Brought near the ground, as we propose to do in this exercise, the hatted dipole shows some further far field weakening compared to the full size dipole. With a base of 10′ from the ground and a feed point about 32-35′ above that point, the full size dipole has a 1.3 dB gain over the hatted dipole set only 4.5′ above ground with its feedpoint less than 9′ above that point. The difference also shows up in the elevation angle of maximum radiation: 16 degrees for the full-size dipole vs. 26 degrees for the hatted dipole.

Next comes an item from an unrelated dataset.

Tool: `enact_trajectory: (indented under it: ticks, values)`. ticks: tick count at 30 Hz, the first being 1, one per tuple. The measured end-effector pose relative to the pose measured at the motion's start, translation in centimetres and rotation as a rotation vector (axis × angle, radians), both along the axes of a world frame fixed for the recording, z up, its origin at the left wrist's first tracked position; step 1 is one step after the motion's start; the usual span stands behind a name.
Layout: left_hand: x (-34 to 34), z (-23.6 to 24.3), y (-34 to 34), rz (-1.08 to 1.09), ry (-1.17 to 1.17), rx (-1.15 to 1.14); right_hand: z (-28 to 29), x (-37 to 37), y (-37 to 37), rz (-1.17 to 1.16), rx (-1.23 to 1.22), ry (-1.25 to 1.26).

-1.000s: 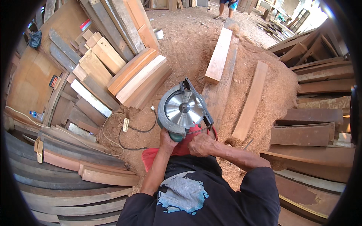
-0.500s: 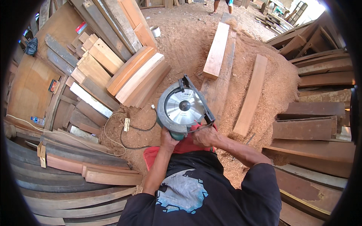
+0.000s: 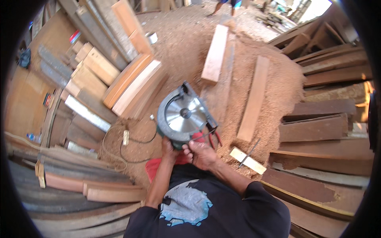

A triangular array of hatted vertical dipoles is capable of a forward gain of about 2.5 dBi, about 2 dB less than a similar array of full-size dipoles. Most of the gain decrease comes from the lowered height of the feedpoint and the element region immediately surrounding it. But remember that the entire hatted dipole array vertically does not even reach the feedpoint of the full size dipole array. Moreover, the array shows a gain of abut 3.6 dB over a single hatted dipole. If we can only manage short verticals, then the triangle offers significant gain and directionality over the single short vertical.

A triangular array of dipoles only 17.5′ long, with bases about 4.5′ off the ground, gives us something we might control mechanically without upper support requirements. We might construct the elements from 1.25″ aluminum or similar material. Of course, we shall need to consider the hats for both the top and bottom ends before we are done.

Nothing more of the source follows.